Limnoscelis had a relatively elongated skull, with a narrow snout and wider posterior region. Its teeth were conical and labyrinthodont, with infolding of enamel and dentin. Limnoscelis had particularly well-developed incisors, peaking in size at the anterior maxilla, similar to the placement of the canine tooth of many derived synapsids. This tooth morphology has been used to infer that Limnoscelis was a carnivore. The mandible of Limnoscelis was well-built, with large processes for jaw muscle attachment, indicating that it had a powerful bite. In addition to its premaxillary, maxillary, and dentary teeth, Limnoscelis had additional palatal teeth on transverse flanges of its pterygoid.
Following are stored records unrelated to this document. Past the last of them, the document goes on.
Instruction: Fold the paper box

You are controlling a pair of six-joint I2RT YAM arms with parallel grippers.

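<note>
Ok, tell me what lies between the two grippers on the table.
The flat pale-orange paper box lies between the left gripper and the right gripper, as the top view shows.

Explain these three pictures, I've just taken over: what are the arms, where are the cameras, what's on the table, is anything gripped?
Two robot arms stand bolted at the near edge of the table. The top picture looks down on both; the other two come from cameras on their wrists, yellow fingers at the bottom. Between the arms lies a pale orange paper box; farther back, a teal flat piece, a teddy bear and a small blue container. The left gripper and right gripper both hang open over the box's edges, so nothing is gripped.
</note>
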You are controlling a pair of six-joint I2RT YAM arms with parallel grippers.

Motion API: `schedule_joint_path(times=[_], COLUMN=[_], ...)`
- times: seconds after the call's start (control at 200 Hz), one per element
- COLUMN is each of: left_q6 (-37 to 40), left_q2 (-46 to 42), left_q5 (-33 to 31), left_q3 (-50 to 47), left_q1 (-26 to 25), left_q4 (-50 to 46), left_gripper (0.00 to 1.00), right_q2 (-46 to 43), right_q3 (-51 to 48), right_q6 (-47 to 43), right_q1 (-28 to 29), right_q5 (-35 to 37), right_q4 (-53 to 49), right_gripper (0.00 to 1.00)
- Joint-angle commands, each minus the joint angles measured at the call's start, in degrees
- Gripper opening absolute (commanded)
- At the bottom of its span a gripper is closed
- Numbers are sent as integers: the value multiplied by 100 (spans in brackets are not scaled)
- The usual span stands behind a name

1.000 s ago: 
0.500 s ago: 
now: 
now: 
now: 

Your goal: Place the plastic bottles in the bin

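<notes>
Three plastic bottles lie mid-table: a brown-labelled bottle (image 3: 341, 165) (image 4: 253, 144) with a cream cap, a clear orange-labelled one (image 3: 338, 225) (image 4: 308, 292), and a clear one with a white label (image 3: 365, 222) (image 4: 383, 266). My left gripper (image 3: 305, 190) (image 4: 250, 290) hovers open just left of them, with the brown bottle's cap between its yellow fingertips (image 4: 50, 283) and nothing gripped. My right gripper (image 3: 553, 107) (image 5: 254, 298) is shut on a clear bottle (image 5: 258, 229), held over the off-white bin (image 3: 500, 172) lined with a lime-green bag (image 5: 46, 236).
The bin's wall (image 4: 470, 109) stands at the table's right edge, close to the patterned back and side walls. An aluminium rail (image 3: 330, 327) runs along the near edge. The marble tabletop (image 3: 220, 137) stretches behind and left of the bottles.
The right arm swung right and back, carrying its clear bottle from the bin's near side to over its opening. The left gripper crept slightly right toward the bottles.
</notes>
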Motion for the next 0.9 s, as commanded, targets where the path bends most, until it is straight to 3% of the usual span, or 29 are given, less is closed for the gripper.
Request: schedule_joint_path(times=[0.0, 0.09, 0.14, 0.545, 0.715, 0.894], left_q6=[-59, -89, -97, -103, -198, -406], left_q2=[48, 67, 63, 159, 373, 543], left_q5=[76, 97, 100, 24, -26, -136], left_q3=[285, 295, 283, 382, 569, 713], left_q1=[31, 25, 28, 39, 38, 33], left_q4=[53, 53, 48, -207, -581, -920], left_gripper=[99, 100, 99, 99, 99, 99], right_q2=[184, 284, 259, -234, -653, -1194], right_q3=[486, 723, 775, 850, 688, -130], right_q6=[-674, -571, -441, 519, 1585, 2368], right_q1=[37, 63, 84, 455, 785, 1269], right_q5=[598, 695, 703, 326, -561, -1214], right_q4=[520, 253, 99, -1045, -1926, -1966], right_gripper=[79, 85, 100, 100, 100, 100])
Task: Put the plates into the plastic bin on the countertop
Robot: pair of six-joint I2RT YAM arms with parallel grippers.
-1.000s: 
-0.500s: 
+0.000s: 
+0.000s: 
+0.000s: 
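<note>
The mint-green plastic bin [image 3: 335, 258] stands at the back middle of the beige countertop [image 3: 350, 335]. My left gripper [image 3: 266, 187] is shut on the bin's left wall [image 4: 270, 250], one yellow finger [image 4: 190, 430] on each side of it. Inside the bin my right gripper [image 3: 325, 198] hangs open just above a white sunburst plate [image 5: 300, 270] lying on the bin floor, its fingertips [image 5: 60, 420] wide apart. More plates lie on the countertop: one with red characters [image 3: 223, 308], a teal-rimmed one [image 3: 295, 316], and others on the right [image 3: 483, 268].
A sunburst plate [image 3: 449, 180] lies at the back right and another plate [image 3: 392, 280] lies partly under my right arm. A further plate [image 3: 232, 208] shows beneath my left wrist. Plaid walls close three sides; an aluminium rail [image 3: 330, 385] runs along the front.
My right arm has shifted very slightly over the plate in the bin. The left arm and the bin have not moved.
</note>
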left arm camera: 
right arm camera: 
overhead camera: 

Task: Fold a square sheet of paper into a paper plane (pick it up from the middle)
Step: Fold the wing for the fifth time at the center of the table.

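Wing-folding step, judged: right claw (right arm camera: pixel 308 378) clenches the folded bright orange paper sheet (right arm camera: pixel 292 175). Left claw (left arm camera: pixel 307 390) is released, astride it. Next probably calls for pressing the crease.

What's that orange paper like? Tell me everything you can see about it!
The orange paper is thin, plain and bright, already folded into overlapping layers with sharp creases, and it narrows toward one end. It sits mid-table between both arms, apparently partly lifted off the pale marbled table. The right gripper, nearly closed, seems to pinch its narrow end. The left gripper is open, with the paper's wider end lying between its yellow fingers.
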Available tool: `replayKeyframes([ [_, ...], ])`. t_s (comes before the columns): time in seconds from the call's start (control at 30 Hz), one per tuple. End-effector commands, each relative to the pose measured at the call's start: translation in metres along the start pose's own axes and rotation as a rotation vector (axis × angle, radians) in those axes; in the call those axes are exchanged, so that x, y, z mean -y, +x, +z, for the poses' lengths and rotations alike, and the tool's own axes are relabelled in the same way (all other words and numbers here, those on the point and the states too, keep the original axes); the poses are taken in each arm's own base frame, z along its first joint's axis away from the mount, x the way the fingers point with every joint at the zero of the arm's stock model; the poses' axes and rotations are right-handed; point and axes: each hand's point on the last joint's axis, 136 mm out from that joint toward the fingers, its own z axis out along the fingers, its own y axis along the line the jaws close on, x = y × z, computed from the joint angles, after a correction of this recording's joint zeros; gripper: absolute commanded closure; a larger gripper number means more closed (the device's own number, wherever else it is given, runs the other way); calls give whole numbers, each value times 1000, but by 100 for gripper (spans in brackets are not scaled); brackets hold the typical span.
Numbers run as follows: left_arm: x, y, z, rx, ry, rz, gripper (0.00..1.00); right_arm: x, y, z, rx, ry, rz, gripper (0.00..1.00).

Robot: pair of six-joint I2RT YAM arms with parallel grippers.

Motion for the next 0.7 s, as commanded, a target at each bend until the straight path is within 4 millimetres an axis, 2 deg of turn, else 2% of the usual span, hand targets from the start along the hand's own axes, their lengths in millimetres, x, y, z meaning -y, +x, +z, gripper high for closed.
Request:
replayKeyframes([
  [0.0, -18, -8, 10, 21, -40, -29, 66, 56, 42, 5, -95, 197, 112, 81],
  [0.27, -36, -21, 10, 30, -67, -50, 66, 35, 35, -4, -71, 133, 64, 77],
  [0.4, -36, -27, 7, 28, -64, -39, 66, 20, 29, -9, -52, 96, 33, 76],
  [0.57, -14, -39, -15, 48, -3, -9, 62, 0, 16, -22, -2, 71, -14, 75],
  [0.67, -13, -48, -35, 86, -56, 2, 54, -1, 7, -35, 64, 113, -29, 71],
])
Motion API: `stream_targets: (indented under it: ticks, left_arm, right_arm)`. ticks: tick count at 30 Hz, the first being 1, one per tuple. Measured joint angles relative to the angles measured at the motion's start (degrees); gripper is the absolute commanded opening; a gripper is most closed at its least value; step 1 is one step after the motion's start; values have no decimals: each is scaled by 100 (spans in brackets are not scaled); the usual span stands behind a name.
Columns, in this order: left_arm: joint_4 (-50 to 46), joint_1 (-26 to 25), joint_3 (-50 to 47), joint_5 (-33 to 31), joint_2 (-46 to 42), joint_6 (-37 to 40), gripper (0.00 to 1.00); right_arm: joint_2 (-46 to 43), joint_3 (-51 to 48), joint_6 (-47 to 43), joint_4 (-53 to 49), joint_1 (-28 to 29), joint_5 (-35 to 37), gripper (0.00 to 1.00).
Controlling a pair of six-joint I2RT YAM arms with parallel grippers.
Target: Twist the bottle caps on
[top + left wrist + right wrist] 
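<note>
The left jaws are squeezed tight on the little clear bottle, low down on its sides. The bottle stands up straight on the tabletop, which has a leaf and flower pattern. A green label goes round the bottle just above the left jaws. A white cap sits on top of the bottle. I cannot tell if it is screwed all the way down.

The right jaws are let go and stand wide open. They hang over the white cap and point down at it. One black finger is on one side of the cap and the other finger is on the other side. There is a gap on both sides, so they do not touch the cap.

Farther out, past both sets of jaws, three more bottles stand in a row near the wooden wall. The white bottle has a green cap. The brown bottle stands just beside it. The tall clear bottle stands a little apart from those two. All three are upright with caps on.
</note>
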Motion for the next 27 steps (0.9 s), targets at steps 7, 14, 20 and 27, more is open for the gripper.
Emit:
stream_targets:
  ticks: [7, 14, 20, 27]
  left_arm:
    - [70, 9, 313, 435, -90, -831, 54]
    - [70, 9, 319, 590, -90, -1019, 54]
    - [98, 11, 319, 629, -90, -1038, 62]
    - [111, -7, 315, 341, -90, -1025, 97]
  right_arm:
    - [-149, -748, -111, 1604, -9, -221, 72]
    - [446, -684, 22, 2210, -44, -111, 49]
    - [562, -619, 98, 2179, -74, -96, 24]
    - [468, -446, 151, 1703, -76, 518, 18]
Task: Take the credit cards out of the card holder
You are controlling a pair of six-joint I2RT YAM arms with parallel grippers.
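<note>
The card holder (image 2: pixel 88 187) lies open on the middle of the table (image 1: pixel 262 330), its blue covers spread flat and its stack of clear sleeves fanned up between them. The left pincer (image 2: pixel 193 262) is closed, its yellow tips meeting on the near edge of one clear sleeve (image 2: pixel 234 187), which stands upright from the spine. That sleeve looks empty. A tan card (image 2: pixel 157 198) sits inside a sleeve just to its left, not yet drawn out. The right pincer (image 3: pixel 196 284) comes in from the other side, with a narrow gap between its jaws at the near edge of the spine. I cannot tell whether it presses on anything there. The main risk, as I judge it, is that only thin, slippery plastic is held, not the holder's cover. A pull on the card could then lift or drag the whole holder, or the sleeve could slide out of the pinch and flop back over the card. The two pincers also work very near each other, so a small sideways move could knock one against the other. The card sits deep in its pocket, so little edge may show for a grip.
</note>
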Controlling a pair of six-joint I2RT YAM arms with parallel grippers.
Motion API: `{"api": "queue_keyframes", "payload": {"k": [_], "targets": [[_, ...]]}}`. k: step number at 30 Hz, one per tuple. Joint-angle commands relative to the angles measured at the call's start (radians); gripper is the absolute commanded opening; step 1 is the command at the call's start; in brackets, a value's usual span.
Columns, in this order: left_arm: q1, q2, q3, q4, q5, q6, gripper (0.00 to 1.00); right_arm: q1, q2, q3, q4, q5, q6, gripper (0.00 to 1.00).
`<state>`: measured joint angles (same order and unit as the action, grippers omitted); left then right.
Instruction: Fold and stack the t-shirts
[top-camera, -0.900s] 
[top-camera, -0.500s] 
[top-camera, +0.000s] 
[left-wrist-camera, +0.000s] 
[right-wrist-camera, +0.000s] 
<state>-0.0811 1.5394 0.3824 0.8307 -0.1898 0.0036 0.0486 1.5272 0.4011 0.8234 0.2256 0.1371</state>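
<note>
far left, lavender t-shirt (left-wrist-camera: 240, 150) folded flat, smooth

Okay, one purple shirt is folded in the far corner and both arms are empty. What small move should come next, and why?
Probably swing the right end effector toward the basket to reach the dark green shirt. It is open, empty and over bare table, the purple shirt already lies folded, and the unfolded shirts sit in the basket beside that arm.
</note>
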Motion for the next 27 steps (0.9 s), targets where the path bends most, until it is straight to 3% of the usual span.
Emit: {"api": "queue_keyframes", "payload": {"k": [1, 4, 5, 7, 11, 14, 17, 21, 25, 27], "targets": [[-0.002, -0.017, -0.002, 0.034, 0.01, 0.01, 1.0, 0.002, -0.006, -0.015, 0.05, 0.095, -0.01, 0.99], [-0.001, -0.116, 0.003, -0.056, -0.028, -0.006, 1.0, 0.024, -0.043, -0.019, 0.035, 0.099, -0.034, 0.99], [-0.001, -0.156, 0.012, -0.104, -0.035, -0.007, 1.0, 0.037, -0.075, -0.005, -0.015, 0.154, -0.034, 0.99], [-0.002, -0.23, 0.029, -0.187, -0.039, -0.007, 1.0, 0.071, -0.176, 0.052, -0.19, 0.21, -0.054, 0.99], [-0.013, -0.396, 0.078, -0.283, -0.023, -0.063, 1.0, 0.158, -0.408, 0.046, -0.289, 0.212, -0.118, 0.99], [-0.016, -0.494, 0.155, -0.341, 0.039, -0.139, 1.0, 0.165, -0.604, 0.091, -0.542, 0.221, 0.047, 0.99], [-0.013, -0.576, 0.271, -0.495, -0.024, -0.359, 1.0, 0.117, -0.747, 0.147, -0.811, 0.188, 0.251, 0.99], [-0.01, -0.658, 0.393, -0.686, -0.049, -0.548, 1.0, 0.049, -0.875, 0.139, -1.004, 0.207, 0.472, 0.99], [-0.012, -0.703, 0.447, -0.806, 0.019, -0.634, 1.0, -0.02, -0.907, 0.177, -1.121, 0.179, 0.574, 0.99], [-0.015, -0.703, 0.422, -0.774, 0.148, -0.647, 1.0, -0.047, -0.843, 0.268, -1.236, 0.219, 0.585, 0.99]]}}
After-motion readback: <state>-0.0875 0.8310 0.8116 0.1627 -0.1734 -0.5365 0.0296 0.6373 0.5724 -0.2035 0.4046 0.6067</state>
These flanges consisted of an anterior row of smaller blunt denticles, and a posterior row of larger teeth, with neither having labyrinthodont infolding. The pterygoid of Limnoscelis articulated with the basisphenoid. The occipital region of Limnoscelis was relatively flat, similar to that of some basal synapsids. Limnoscelis had a single occipital condyle. Limnoscelis had an anapsid skull fenestration pattern, lacking temporal fenestrae. However, the supratemporal of Limnoscelis has been pushed posteriorly and ventrally, creating a “line of weakness” between the supratemporal, postorbital, and squamosal bones. This “line of weakness” has been proposed to be a precursor to the synapsid temporal fenestra, although this hypothesis has been challenged.

Limnoscelis had 26 presacral vertebrae. These vertebrae had swollen neural arches, and amphicoelous notochordal centra. The vertebrae of Limnoscelis were typically longer than they were wide, but varied in size and shape throughout the vertebral column, along with neural spine height. Limnoscelis had a multipartite atlas and axis complex, with a ventral anterior process of the axis intercentrum articulating with that of the atlas. Limnoscelis had single headed ribs, though they might have had cartilaginous caps to allow the passage of the vertebral artery between the capitulum and tubercle of each rib. Limnoscelis had two sacral vertebrae, a feature shared with amniotes, though the second sacral vertebra is reduced compared to the first.

The pectoral girdle of Limnoscelis consisted of a single interclavicle, with paired clavicles, scapulocoracoids, and cleithra on its right and left sides. The cleithrum was small and possibly vestigial, indicating further ossification of the scapulocoracoid. Limnoscelis may also have had cartilaginous extensions above the scapolocoracoid, compensating for this reduction in size. The scapulocoracoid of Limnoscelis had two fused coracoid elements, which it shares with a number of basal amniotes, but which differentiates Limnoscelis from its fellow diadectomorphs (which only had a single coracoid). The ilium of Limnoscelis possessed an iliac shelf, a low ridge extending anteroposteriorly across the dorsal ilium, a synapomorphy of the Diadectomorpha. The forelimbs and hindlimbs of Limnoscelis were short and robust, giving the animal a low sprawling posture. It had a phalangeal formula of 2-3-4-5-3 for the manus, and a formula of 2-3-4-5-4 for the pes, which it shared with basal amniotes. Originally, it was thought that Limnoscelis possessed two proximal tarsals, consisting of the fibulare and a preaxial element comprising a fused tibiale and intermedium. However, subsequent analyses have cast doubt on this assessment, instead proposing that the two preserved proximal tarsals are the fibulare and intermedium, and that Limnoscelis possessed an unfused tibiale along with these elements. The absence of the tibiale has been attributed either to poor preservation (possibly due to being cartilaginous), or to being displaced and misidentified as one of the distal tarsals. This differs from other diadectomorphs in the family Diadectidae, which possessed an astragalus consisting of a fused tibiale, intermedium, and proximal centrale, similar (and possibly homologous) to the astragalus or talus bone found in amniotes.